Op-Ed: Arcane OH Self-Defense Law Leaves Officer at Risk of Conviction

Editor's Note: Since this article was written, a mistrial was declared in the court case discussed below, and prosecutors have announced that they will retry the case.

Today is the third day of deliberations in the murder/manslaughter trial of police officer Ray Tensing, and this afternoon Judge Megan Shanahan once again sent the jury back to deliberations after they told her that they were still unable to arrive at a unanimous verdict.

Ray Tensing, you may recall, is the Univesity of Cincinnati police officer who shot and killed black motorist Sam DuBose when the driver attempted to flee a traffic stop after refusing to show the officer a driver’s license. The events were captured in a rather shaky maneer on Tensing’s bodycam, as we covered way back in July of 2015: Sam DuBose Shooting: Let’s Go to the Video Tape.

We obviously don’t yet know what the verdict, if any, will be, and I’m not here to address the merits of the case again–although it doesn’t appear that my assessment in the July 2015 post is subject to any real change.

Rather, I’m writing to note that had this trial been taking place in any state other than Ohio, Officer Tensing would already almost certainly have been acquitted, or at the very least be even further from a conviction than he is with this current Ohio jury. The only reason for this is because the trial is taking place in Ohio, and Ohio is the last state to retain a very arcane burden of proof in self-defense cases.

...

In forty-nine states, all but Ohio, once a defendant has raised the legal defense of self-defense it becomes the responsibility of the prosecution to disprove self-defense beyond a reasonable doubt.
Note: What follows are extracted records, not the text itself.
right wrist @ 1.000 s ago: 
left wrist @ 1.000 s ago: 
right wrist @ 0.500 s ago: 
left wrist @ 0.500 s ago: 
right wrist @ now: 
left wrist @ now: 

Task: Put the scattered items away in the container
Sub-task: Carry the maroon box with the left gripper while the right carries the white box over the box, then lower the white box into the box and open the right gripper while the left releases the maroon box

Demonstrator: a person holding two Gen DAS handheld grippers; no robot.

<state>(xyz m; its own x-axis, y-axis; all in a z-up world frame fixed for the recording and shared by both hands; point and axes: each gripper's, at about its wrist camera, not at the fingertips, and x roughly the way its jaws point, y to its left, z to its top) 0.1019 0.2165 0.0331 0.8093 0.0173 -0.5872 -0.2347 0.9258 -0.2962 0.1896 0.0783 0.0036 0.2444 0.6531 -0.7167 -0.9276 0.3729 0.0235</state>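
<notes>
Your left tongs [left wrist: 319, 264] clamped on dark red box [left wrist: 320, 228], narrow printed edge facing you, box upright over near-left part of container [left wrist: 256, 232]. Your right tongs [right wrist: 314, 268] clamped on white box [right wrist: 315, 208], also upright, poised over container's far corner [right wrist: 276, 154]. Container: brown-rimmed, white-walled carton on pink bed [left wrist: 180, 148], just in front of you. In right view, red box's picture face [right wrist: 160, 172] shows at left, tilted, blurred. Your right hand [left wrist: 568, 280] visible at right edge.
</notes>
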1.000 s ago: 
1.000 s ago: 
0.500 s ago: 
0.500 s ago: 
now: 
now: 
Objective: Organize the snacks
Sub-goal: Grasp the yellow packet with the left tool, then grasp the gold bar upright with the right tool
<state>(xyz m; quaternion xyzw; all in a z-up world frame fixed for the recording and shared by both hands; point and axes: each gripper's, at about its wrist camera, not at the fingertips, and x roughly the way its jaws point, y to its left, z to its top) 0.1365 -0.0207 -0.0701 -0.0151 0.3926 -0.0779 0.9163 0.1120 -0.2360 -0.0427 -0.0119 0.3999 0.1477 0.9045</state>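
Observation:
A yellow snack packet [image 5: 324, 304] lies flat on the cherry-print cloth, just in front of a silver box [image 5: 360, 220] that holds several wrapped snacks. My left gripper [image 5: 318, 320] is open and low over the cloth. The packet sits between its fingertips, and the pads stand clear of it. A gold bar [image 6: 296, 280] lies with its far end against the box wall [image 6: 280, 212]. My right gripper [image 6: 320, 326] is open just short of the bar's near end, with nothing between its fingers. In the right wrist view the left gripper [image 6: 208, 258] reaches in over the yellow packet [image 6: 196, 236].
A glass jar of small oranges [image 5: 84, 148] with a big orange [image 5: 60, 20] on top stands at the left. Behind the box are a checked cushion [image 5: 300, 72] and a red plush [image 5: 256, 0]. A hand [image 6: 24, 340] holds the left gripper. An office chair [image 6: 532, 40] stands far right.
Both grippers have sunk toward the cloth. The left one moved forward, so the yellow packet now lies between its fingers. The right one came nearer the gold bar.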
There’s not accepted mathematical figure for how much evidence constitutes “beyond a reasonable doubt,” but it is an overwhelming majority of the evidence. For purposes of illustration let’s pretend it means 90% of the evidence. So to defeat self-defense in 49 states, the prosecution must come up with 90% of the evidence in its favor.

In Ohio, on the other hand, once a defendant has raised the legal defense of self-defense it remains the defendant’s obligation to prove self-defense by a preponderance of the evidence. For purposes of illustration, let’s pretend that means simply 51% of the evidence. Of course, as a practical matter if the defense must prove self-defense by 51%, that’s just another way of saying the prosecution needs to disprove self-defense by 50%–just enough to deny the defense it’s 51%. If the prosecution can disprove self-defense by even 50% of the evidence they’ve prevented the defense from meeting it’s obligation, and the claim of self-defense fails.

The fact that the Ohio jury in the Tensing trial has not yet come to a verdict means that there is at least one jury who does not believe that the prosecution has disproved Tensing’s claim of self-defense by 50%–if they did believe the prosecution had done so, then self-defense would have failed, and given that Tensing necessarily admitted to deliberately shooting DuBose there is no rational basis on which to find him other than guilty of either murder or manslaughter.

...[I]t is almost certainly the case that Tensing remains in legal jeopardy in this trial only because of the arcane self-defense burden-of-proof requirements of that lone hold-out state, Ohio.